* [THE TASK]:
This exercise calls for a copy of every line in the listing below that carries the word "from".

* [DATA]:
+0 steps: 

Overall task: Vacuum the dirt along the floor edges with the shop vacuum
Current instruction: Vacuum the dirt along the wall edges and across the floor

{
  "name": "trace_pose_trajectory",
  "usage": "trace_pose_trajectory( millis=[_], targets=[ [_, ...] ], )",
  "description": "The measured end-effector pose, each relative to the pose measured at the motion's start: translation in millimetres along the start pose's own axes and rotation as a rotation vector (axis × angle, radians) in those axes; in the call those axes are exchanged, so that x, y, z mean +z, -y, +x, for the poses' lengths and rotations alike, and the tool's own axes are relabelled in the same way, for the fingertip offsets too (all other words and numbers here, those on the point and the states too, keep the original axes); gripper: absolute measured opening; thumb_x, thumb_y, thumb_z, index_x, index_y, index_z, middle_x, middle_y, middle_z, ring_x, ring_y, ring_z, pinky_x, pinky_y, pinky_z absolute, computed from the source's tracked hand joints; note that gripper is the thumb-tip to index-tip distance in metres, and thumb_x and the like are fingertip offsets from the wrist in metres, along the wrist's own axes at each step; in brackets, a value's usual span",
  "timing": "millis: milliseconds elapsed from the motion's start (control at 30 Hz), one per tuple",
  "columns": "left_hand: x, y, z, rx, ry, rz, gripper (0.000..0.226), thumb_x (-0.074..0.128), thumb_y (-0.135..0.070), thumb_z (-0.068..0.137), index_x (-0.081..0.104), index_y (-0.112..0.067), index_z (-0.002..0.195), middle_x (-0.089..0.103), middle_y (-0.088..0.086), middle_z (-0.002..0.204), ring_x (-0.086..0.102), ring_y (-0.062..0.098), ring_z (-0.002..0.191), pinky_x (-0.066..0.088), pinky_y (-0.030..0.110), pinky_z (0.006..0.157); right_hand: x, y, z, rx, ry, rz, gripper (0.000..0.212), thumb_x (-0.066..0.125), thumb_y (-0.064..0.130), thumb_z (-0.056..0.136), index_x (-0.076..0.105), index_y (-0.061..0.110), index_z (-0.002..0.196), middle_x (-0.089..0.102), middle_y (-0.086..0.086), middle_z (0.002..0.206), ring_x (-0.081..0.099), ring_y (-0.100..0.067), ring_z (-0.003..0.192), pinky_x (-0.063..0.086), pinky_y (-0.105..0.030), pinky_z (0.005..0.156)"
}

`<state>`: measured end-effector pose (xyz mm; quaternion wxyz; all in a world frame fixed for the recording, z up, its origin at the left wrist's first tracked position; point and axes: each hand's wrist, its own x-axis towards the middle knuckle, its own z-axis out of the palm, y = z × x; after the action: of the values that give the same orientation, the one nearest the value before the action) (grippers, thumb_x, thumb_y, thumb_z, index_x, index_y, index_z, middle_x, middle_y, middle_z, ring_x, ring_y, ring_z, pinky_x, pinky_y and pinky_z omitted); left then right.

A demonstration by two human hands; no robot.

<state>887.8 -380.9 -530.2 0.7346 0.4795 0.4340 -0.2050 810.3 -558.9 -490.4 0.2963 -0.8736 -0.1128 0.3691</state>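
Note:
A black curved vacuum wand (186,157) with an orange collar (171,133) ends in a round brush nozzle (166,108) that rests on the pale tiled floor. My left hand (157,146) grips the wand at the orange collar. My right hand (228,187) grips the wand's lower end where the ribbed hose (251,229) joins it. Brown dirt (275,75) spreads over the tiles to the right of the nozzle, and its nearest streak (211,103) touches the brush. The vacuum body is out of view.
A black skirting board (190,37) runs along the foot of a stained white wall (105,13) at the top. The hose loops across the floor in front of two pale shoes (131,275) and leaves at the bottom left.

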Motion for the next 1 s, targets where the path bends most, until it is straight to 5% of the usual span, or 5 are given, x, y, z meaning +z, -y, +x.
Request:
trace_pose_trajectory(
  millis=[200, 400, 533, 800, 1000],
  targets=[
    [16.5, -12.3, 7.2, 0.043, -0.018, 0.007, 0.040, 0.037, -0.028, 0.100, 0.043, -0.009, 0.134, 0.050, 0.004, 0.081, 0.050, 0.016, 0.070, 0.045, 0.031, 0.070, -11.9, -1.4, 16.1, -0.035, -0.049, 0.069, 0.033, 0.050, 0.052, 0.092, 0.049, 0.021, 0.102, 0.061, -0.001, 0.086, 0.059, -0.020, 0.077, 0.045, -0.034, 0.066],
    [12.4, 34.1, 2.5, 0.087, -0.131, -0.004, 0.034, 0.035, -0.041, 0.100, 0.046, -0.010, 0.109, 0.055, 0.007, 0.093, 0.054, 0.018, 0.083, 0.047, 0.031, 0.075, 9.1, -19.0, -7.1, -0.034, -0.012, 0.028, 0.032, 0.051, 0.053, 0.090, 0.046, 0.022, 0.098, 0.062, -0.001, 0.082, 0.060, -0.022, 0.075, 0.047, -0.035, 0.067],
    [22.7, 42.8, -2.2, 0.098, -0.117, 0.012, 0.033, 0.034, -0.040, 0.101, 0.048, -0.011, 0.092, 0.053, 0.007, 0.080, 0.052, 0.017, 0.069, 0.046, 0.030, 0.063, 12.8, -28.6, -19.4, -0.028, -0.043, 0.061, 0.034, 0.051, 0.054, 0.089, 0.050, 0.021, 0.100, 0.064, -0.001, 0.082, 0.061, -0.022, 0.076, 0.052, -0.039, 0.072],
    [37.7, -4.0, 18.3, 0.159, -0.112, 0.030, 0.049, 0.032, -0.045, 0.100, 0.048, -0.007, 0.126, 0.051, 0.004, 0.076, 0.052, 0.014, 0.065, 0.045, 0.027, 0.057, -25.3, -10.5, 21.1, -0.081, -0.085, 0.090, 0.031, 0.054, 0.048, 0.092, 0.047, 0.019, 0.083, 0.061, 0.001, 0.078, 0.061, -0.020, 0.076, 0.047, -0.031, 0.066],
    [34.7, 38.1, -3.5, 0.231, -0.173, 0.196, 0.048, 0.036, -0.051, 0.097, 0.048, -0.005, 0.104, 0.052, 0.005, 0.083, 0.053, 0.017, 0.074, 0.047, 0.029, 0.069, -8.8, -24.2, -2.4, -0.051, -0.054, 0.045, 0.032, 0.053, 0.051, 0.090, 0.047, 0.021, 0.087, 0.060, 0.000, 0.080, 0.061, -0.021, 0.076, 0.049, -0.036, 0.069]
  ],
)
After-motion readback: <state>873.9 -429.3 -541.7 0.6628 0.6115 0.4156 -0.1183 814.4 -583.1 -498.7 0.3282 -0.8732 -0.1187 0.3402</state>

* [SOLVED PROBLEM]:
  "description": "The measured end-effector pose, each relative to the pose measured at the motion's start: translation in millimetres along the start pose's own axes and rotation as a rotation vector (axis × angle, radians) in those axes; in the call those axes are exchanged, so that x, y, z mean +z, -y, +x, for the poses' lengths and rotations alike, and the tool's own axes are relabelled in the same way, for the fingertip offsets too (all other words and numbers here, those on the point and the states too, keep the original axes); gripper: absolute measured opening; thumb_x, thumb_y, thumb_z, index_x, index_y, index_z, middle_x, middle_y, middle_z, ring_x, ring_y, ring_z, pinky_x, pinky_y, pinky_z absolute, computed from the source's tracked hand joints; note that gripper is the thumb-tip to index-tip distance in metres, and thumb_x and the like are fingertip offsets from the wrist in metres, along the wrist's own axes at each step; in brackets, a value's usual span",
  "timing": "millis: milliseconds elapsed from the motion's start (control at 30 Hz), one per tuple",

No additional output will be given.